• [What needs to be done]:
Repeat the data below in full. Pictures must not be part of the copy.

[Stored items]
--------------------

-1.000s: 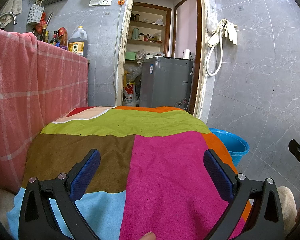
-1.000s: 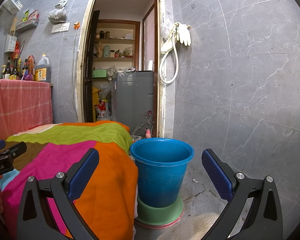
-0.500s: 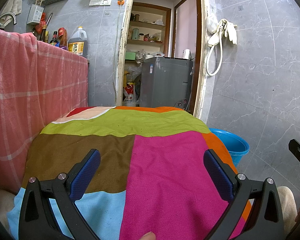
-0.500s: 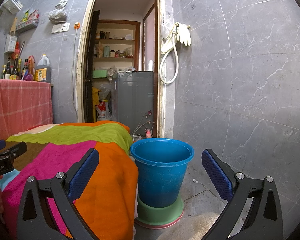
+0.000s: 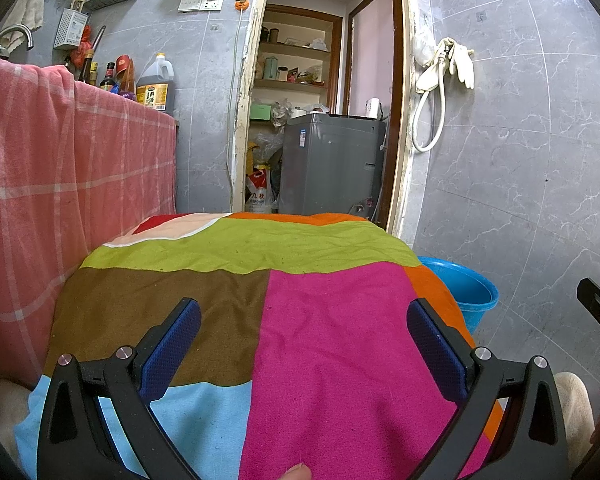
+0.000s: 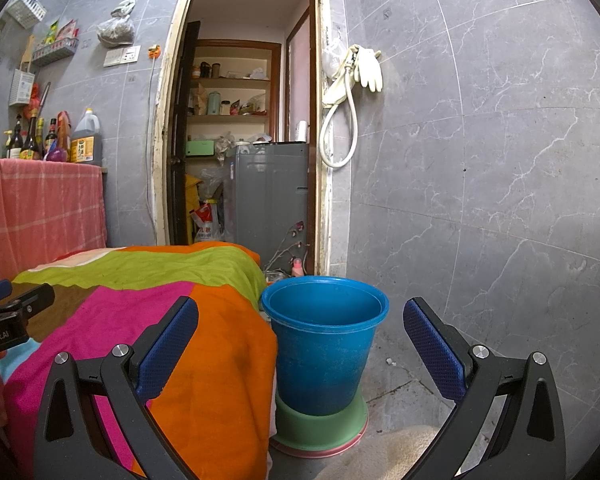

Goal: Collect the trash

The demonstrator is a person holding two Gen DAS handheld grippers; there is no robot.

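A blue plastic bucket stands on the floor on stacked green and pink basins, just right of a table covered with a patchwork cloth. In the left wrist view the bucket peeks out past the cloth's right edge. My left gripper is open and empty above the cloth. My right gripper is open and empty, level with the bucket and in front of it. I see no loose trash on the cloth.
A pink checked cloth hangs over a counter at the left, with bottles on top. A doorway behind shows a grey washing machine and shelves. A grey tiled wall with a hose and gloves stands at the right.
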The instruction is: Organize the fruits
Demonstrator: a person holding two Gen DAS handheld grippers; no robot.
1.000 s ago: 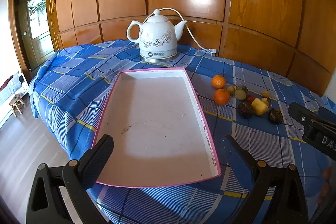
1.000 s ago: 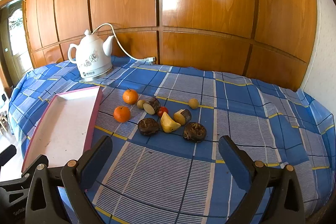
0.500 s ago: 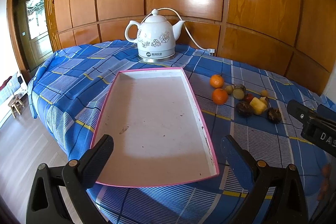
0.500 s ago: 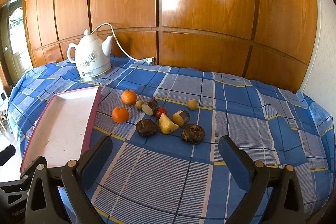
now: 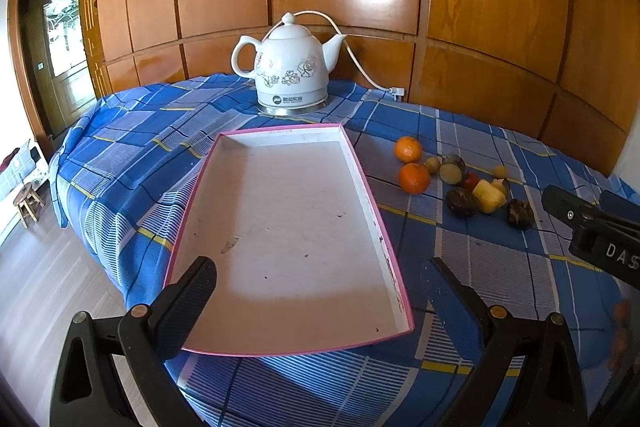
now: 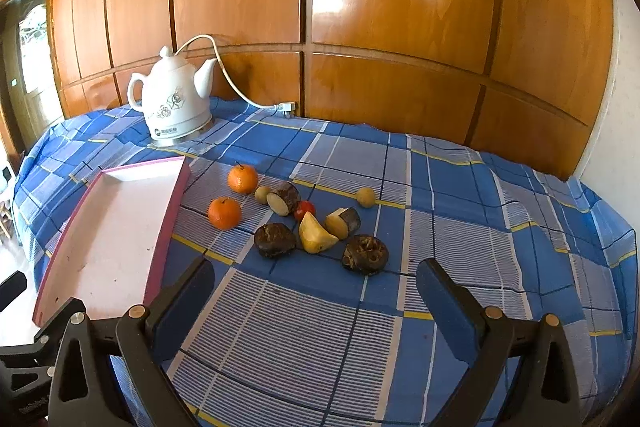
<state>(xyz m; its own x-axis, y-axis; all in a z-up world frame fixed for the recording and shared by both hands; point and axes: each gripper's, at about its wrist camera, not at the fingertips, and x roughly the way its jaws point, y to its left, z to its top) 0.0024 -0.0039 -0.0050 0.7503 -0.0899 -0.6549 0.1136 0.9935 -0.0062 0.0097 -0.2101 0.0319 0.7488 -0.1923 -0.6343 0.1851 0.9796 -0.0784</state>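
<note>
The left gripper [image 5: 318,301] is spread wide over the near end of the tray [image 5: 376,215], holding nothing. The right gripper [image 6: 316,301] is also spread and holds nothing, near the fruits [image 6: 298,217]. These lie in a loose cluster on the cloth [image 6: 460,195] just right of the tray, two oranges [image 6: 224,213] nearest its rim, with the kettle [image 6: 172,105] far left.

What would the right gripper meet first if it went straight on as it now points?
Probably the cloth-covered table, just short of the fruit; beyond that, the dark brown fruits, though depth is uncertain. The right gripper is open and empty.
</note>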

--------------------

• [Finished task]:
-1.000s: 
-1.000s: 
-0.500s: 
-0.500s: 
+0.000s: 
+0.000s: 

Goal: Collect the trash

The demonstrator is a person holding two Gen DAS handheld grippers; there is no robot.

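A blue plastic bucket stands on the floor on stacked green and pink basins, just right of a table covered with a patchwork cloth. In the left wrist view the bucket peeks out past the cloth's right edge. My left gripper is open and empty above the cloth. My right gripper is open and empty, level with the bucket and in front of it. I see no loose trash on the cloth.
A pink checked cloth hangs over a counter at the left, with bottles on top. A doorway behind shows a grey washing machine and shelves. A grey tiled wall with a hose and gloves stands at the right.
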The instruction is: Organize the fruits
Demonstrator: a person holding two Gen DAS handheld grippers; no robot.
1.000 s ago: 
1.000 s ago: 
0.500 s ago: 
0.500 s ago: 
now: 
now: 
<state>(xyz m; its own x-axis, y-axis; all in a z-up world frame fixed for the recording and shared by both hands; point and axes: each gripper's, at about its wrist camera, not at the fingertips, and x roughly the way its jaws point, y to its left, z to its top) 0.0024 -0.0039 -0.0050 0.7503 -0.0899 -0.6549 0.1136 0.9935 -0.0062 0.0097 -0.2101 0.0319 0.7488 -0.1923 -0.6343 0.1851 0.9796 -0.0784</state>
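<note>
The left gripper [image 5: 318,301] is spread wide over the near end of the tray [image 5: 376,215], holding nothing. The right gripper [image 6: 316,301] is also spread and holds nothing, near the fruits [image 6: 298,217]. These lie in a loose cluster on the cloth [image 6: 460,195] just right of the tray, two oranges [image 6: 224,213] nearest its rim, with the kettle [image 6: 172,105] far left.

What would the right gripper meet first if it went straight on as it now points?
Probably the cloth-covered table, just short of the fruit; beyond that, the dark brown fruits, though depth is uncertain. The right gripper is open and empty.
</note>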

The output is done.